ぼかしとは塗った色が乾かないうちに、その色の端を水を含ませた筆でゴシゴシと動かし、ぼんやりとさせる技法。水加減(塗る色の量やぼかす筆の水の量)や使う筆・筆の動かし方で様々な表情になります。

この技法を習得することが、透明水彩の上達には欠かせません。

 

※詳しくは講座の1番「ぼかしコツと極意」をご覧ください。

 

 

明暗境界線

物に光が当たると、明るい部分と陰影の部分に別れます。その境目が明暗境界線です。明暗境界線はクッキリとシャープな時もあれば、ぼんやりとしている時もあります。あるいはその周辺がとても複雑に見える時もあります。
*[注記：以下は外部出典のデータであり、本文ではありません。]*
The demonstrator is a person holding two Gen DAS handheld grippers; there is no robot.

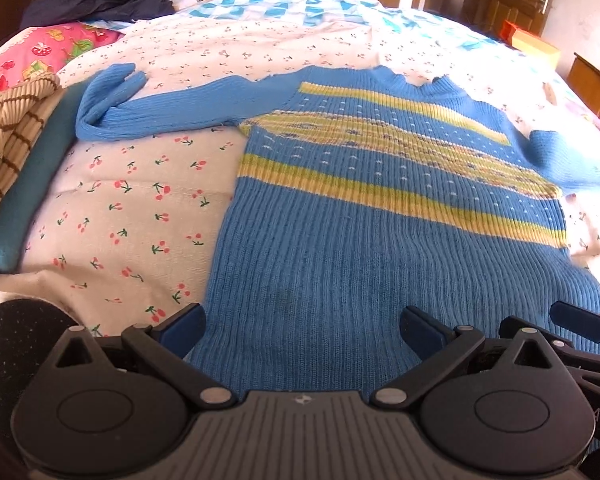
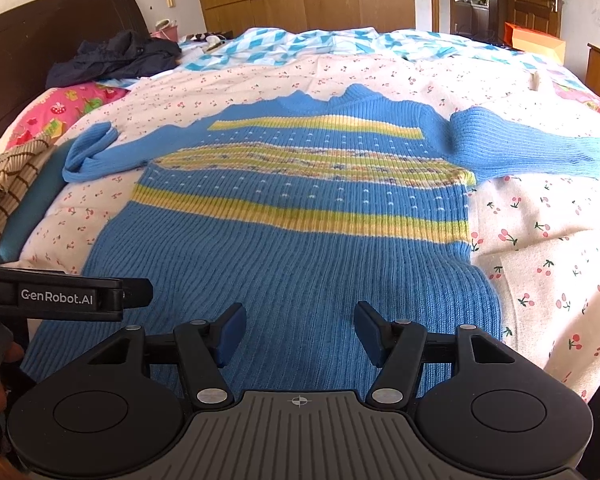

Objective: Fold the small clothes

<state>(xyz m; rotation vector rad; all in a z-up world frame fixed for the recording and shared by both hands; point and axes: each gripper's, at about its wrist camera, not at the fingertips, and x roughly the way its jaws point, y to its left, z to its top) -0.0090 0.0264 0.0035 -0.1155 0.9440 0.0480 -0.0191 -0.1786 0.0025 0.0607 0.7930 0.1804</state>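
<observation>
Sweater [image 2: 284, 248] flat near bed's [image 2: 540, 264] front edge, sleeves outspread; left gripper [image 1: 302, 330] and right gripper [image 2: 300, 332] agape, empty. Risk: pinching one knit layer, bunching hem.

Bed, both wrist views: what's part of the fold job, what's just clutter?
Job: blue striped sweater, left gripper, right gripper, both open.
Clutter: dark jacket, brown striped garment, pink pillow, orange box.

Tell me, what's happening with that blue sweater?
Left gripper open, right gripper open, both over hem. Blue striped sweater flat on bed, unfolded. Nothing in the way.
</observation>
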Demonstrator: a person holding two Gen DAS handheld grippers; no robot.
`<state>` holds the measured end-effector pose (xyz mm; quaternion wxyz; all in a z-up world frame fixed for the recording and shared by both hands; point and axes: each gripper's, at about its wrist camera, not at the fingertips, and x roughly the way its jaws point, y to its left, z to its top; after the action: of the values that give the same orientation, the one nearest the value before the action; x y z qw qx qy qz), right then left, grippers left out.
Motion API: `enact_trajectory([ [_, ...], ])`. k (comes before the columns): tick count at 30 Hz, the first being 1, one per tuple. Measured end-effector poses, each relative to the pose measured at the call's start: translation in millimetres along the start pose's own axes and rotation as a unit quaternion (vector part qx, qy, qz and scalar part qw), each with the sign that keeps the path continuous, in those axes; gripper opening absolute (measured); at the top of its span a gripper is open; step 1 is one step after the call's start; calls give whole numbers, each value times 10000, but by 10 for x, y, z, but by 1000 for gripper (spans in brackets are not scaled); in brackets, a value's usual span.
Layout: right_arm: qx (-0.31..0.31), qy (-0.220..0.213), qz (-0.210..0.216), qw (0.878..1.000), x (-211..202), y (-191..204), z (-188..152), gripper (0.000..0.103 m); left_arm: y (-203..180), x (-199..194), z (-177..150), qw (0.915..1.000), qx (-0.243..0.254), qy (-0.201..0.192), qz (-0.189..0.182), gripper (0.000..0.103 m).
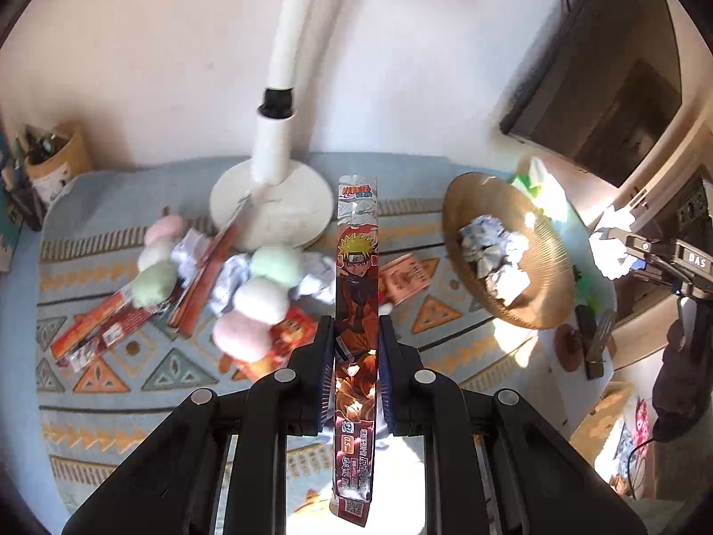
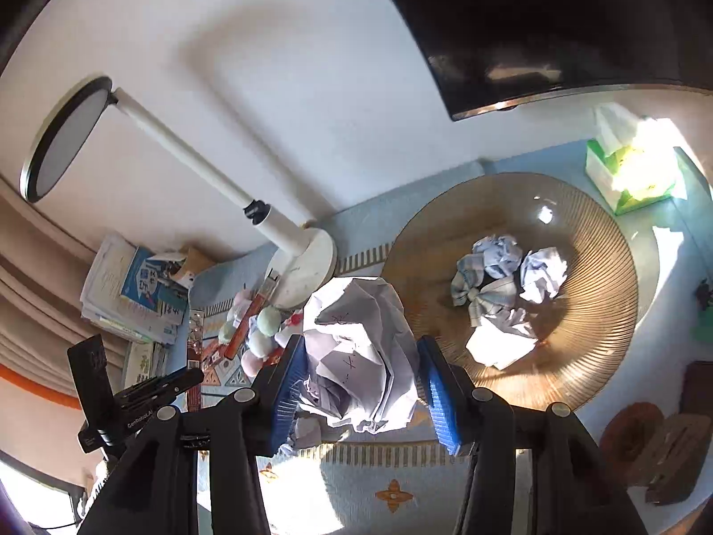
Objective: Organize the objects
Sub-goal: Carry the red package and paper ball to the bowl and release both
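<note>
Crumpled paper (image 2: 356,347), clamped in right claw (image 2: 361,383) beside bowl (image 2: 592,356), likely destined there. Card packet (image 1: 356,312), pinched upright in left claw (image 1: 356,379) above surface (image 1: 133,379) centre, for sorting.

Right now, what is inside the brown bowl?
The brown bowl holds several crumpled paper balls, loosely piled near its middle. Whatever lies beneath them is covered; the rest shows bare ribbed surface.

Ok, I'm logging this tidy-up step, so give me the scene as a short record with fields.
left claw: shut on a long Naruto card pack
right claw: shut on a crumpled paper ball, near the bowl's edge
brown bowl: holds several crumpled paper balls
on mat: plush dango skewers, more card packs, loose paper
lamp base: behind the pile
</note>
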<state>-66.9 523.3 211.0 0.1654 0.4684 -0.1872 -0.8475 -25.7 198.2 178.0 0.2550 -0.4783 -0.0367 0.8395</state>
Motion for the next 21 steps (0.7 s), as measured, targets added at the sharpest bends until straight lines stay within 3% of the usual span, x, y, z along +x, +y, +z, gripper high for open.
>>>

物がどのような形をしているか、またどのような質感をしているかは明暗境界線の周辺に顕著に現れます

物の形や質感を表現しようと全ての箇所を一生懸命描こうとする人がいますが、自然な濃淡や実在感を追求しするなら逆効果です。なぜなら明暗境界の周辺は明解な表情をしているのに対し、陰影部分の中は明暗差もそれほどなく、曖昧な表情をしているからです。要するに明暗境界は比較的克明に、それ以外は描き込み過ぎないことが大切です。

 

 

リフティング 

リフティングとは塗った色を筆やティッシュで拭き取る(吸い取る)技法です。リフティングの道具や方法は様々です、筆・ティッシュ・スポンジ・海綿・ガーゼなど、その場面や好みに応じて選べます。方法としては擦る・押さえる・叩くなど、状況に応じて的確な動作が求められます。例えば色がまだ濡れている(湿っている)時に行うリフティングと、色が乾いている時に行うリフティングとは、大分要領が異なります。前者は簡単に色を拭き取ることが出来ますが、後者は色がなかなか取れないことがあり、不用意に力を入れると逆に真っ白に取れてしまうことがあります。また水彩紙によって、リフティングが容易なものとそうでないものがあります。一般的には木材パルプ製の紙は用意で、コットン製の紙は難しい、あるいは殆ど不可能と言われます。